Preparation of Multinary Alloy Nanostructures via Non-equilibrium Processes and Their Electrocatalytic Activities

2021 Fiscal Year Final Research Report

• Project/Area Number: 18H03927
• Research Category: Grant-in-Aid for Scientific Research (A)
• Allocation Type: Single-year Grants
• Section: 一般
• Review Section: Medium-sized Section 36:Inorganic materials chemistry, energy-related chemistry, and related fields
• Research Institution: Nagoya University
• Principal Investigator: Tsukasa Torimoto 名古屋大学, 工学研究科, 教授 (60271029)
• Co-Investigator(Kenkyū-buntansha): 亀山 達矢 名古屋大学, 工学研究科, 准教授 (40646759)
• Project Period (FY): 2018-04-01 – 2022-03-31
• Keywords: 合金ナノ粒子 / イオン液体 / 金属スパッタリング / 電極触媒

Outline of Final Research Achievements

Alloy nanoparticles composed of multinary elements are expected to exhibit various functions.

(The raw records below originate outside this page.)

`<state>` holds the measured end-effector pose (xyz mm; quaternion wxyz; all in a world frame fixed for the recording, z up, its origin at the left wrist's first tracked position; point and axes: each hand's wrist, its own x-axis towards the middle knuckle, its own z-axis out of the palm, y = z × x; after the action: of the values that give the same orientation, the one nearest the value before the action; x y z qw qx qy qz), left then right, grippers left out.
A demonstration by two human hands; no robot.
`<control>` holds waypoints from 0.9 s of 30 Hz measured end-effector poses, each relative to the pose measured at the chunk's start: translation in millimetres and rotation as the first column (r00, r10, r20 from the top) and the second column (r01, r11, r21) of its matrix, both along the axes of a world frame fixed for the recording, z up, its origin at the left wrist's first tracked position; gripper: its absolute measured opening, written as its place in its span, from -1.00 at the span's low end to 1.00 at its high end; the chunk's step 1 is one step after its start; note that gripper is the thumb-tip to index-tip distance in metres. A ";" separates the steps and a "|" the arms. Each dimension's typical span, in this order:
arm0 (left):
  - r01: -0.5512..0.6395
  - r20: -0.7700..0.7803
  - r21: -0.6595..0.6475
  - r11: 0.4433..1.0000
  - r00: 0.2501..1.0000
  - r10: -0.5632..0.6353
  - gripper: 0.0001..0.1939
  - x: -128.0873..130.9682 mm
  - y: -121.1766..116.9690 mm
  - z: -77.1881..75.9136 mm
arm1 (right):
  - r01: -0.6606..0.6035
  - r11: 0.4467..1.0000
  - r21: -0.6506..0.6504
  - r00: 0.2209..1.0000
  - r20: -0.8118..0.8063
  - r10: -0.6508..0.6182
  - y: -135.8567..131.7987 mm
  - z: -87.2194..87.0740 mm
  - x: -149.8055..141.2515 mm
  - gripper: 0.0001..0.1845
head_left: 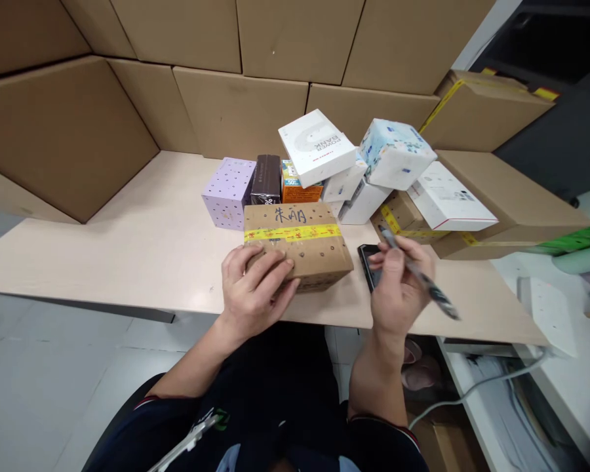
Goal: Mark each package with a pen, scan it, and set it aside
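Observation:
A brown cardboard box (319,252) with yellow tape across its top lies in front of me on the table. Dark handwritten characters show beyond the tape, and small printed marks dot the cardboard. My left hand (258,282) grips its near left corner, fingers over the top and thumb lower on the front side. Held up just right of the box, my right hand (398,282) is closed around a marker pen (435,295), slightly blurred. The pen's narrow end points up and left, off the box. A dark phone (368,262) lies partly hidden behind my right hand.
Behind the box stand a lilac box (229,190), a dark box (266,178), an orange box (299,192), a white power bank box (317,147) and a floral box (398,154). Large cartons (240,118) wall the back. A cable (476,390) hangs at lower right.

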<state>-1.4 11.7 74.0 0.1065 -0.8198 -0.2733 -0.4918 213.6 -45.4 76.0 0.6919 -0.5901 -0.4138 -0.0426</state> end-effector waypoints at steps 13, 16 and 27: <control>-0.028 0.021 -0.022 0.999 0.999 0.029 -0.63 -8.8 15.7 -8.2 | 0.214 0.537 -0.816 0.734 0.497 0.462 26.1 -41.8 6.6 -0.44; -0.029 0.025 -0.008 1.000 0.999 0.029 -0.63 -8.1 17.6 -8.7 | 0.211 0.538 -0.816 0.736 0.495 0.462 27.3 -41.5 7.7 -0.39; -0.015 0.062 0.031 0.999 0.998 0.014 -0.54 -8.0 13.9 -16.2 | 0.487 0.416 -0.768 0.863 0.497 -0.093 -50.1 -54.6 42.4 0.00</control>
<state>-9.3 25.5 57.8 0.1144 -0.8006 -0.2747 -0.5202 256.1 -95.5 21.4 0.1781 -0.9016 -0.3896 -0.0599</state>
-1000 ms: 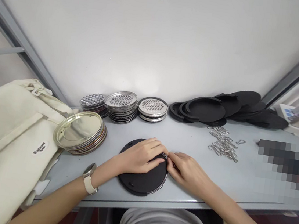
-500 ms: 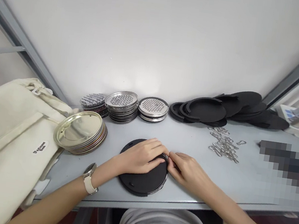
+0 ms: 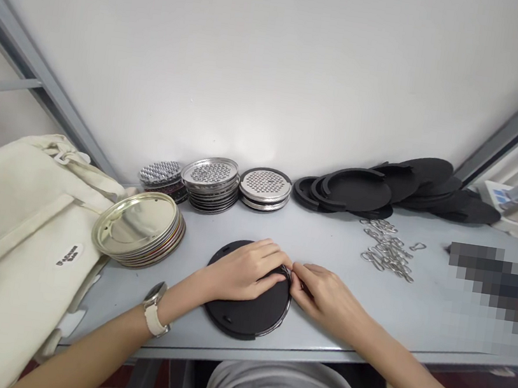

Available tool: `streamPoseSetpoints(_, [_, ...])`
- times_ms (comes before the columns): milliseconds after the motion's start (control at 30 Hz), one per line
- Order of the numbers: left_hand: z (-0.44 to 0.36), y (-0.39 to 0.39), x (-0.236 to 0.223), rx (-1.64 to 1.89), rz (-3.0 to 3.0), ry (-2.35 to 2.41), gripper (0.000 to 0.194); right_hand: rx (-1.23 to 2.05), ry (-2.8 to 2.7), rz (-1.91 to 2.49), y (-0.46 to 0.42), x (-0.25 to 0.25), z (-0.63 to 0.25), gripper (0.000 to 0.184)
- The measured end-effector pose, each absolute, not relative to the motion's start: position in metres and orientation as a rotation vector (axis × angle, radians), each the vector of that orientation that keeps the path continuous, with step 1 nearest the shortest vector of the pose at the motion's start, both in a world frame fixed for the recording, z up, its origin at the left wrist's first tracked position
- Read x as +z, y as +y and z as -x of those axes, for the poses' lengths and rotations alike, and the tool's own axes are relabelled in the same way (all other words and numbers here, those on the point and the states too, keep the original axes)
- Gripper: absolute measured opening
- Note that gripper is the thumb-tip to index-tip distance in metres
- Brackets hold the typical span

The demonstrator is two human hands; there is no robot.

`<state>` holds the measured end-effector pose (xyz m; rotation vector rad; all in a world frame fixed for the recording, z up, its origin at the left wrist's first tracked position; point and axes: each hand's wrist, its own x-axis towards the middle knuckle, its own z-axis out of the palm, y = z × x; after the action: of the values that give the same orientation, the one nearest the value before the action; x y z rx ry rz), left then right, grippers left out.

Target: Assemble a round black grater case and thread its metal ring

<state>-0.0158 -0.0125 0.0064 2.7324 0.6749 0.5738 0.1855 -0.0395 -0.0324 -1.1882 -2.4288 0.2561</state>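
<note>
A black round disc (image 3: 246, 317) with a metal edge along its right side lies near the table's front. Across its top rests my left hand (image 3: 248, 269), fingers bent and closed at the right rim. My right hand (image 3: 322, 293) comes from the right; its thumb and fingers are pinched together at the same rim, almost touching the left fingertips. Whatever sits in that pinch is too small and covered to make out. Several small metal snap hooks (image 3: 390, 251) lie in a loose pile beyond my right hand.
Along the wall stand a stack of grater discs (image 3: 211, 174), another perforated disc stack (image 3: 266, 185) and overlapping black round holders (image 3: 358, 192). Gold-coloured metal discs (image 3: 139, 225) are stacked at left, beside a cream cloth bag (image 3: 16, 237). A blurred-out patch (image 3: 501, 286) covers the right side.
</note>
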Motion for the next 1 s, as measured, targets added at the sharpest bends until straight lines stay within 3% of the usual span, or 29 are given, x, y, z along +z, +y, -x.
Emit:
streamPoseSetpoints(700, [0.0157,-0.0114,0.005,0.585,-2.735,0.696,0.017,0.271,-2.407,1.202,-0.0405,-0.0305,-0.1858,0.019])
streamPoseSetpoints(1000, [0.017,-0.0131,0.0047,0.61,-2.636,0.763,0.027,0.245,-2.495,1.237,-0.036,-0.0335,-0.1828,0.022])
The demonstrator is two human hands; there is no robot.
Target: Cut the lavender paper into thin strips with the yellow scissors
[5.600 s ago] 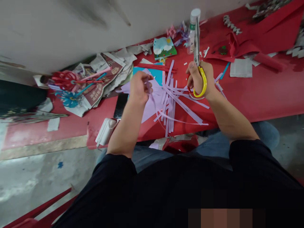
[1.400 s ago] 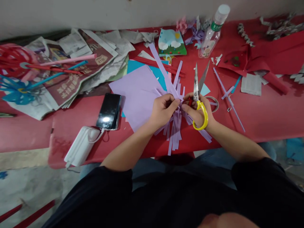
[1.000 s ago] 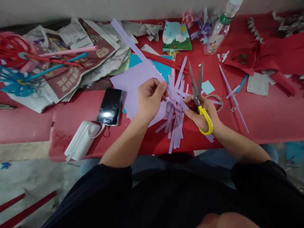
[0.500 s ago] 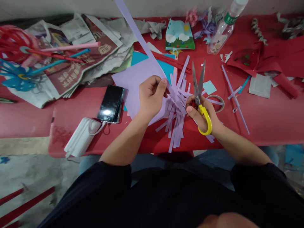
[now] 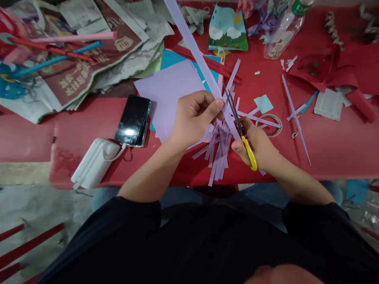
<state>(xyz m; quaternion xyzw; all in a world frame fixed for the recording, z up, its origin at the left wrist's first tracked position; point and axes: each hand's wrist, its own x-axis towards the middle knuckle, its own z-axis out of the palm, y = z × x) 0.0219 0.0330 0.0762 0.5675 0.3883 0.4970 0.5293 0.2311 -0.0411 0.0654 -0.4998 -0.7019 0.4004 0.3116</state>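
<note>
My left hand [image 5: 199, 115] pinches a long purple paper strip [image 5: 197, 51] between thumb and forefinger. The strip runs up and away to the top edge, and its lower end slants down to the right. In my right hand [image 5: 257, 142] is a pair of yellow-handled scissors [image 5: 248, 152], its blades pointing up beside the strip, near my left fingertips. Whether the blades touch the paper I cannot tell. Below the hands lies a pile of short purple strips [image 5: 219, 167]. A purple paper sheet [image 5: 166, 94] is partly under my left hand.
On the left are a phone [image 5: 133, 118], a white power bank [image 5: 96, 161] and newspapers [image 5: 89, 75] with paper pinwheels [image 5: 13, 85] on top. A tape roll [image 5: 280, 127] sits right of the scissors. Behind stands a plastic bottle [image 5: 284, 35]. The red table's front edge is close to my body.
The scissors have turned, and their blades are closer together and nearer the strip by my left fingers. My left hand still pinches the strip. The whole view has shifted slightly.
</note>
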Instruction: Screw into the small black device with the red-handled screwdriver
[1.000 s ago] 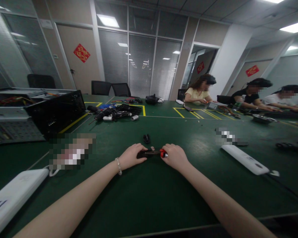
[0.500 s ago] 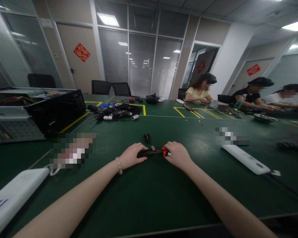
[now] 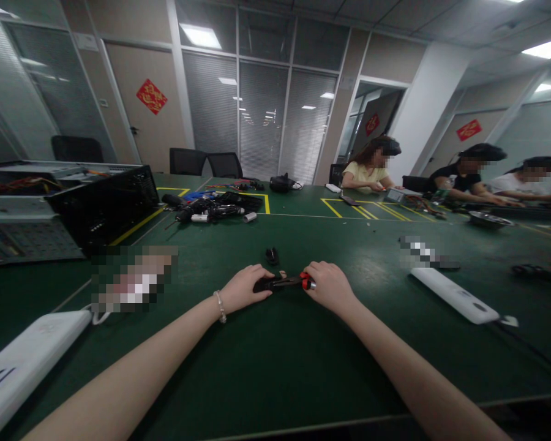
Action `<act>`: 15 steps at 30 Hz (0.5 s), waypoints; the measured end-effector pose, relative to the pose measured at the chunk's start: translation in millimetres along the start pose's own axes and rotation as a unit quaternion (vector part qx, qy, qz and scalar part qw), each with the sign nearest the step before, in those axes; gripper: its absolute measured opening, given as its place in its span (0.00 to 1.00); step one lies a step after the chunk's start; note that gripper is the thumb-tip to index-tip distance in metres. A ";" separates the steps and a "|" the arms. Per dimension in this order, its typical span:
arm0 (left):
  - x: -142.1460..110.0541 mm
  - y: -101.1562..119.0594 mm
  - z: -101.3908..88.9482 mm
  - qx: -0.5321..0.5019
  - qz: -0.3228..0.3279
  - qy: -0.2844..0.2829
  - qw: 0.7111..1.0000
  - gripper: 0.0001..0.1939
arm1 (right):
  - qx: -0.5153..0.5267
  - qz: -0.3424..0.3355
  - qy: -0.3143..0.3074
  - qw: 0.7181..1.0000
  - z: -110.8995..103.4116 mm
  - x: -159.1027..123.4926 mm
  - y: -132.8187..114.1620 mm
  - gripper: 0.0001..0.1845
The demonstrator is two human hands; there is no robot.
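My right hand point(image 3: 328, 285) is closed round the red handles of a pair of pliers point(image 3: 288, 282). Their dark jaws point left, toward my other hand. Between the thumb and fingers of my left hand point(image 3: 244, 289) is a small black piece point(image 3: 262, 284), its exact kind unclear, which meets the tip of the pliers. Just beyond my hands lies a small black object point(image 3: 271, 256) on the green table point(image 3: 275, 361), with a tiny pale scrap point(image 3: 283, 274) close to the pliers.
An opened computer case point(image 3: 105, 205) stands at the left. Behind my hands lies a pile of black tools and cables point(image 3: 220, 208). White power banks point(image 3: 457, 295) lie on both sides. Several people point(image 3: 370, 168) sit at the far right, a metal bowl point(image 3: 490, 219) near them.
Both hands keep almost the same position and hold. The pliers tilt very slightly; nothing has been let go.
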State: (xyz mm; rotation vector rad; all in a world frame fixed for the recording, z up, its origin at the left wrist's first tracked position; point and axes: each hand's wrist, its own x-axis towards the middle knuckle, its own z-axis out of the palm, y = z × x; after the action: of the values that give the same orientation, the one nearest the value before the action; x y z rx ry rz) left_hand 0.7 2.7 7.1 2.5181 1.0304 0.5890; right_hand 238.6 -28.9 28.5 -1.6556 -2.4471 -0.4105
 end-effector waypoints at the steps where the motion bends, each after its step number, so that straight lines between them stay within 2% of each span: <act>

The preparation of multinary alloy nanoparticles, however, has been very difficult with use of conventional methods, because it requires more precise controls of the particle composition and size as the number of constituent metal elements increases. In this study, we used a non-equilibrium process, that is, an ionic liquid/metal sputtering method, to synthesize nanoparticles composed of non-equilibrium alloys, which were difficult to be prepared by conventional chemical methods. Furthermore, we evaluated electrocatalytic activities of obtained multinary alloy nanoparticles for various electrode reactions, in which the activities were strongly dependent on the particle compositions. Since our methods enable to obtain novel non-equilibrium alloy nanoparticles, we can use these to develop novel highly functional electrocatalysts.

Free Research Field

電気化学

Academic Significance and Societal Importance of the Research Achievements

イオン液体／金属スパッタリング法によって、これまでの液相化学合成法では作製が困難な非平衡な合金からなるナノ粒子が作製できることを実証した。得られた合金ナノ粒子は、組成に依存した電極触媒活性を示し、燃料電池用の触媒開発に大いに役立つと期待される。さらに本手法では三元合金ナノ粒子の合成と精密組成制御が可能であったので、さらに多様な多元合金ナノ粒子の開発にも応用できると期待される。得られる多元合金ナノ粒子は、高活性な電極触媒作製に役立つばかりではなく、半導体光触媒あるいは量子ドット光触媒の助触媒としても有用であり、今後、光－化学エネルギー変換システムの高効率化にも役立つと期待される。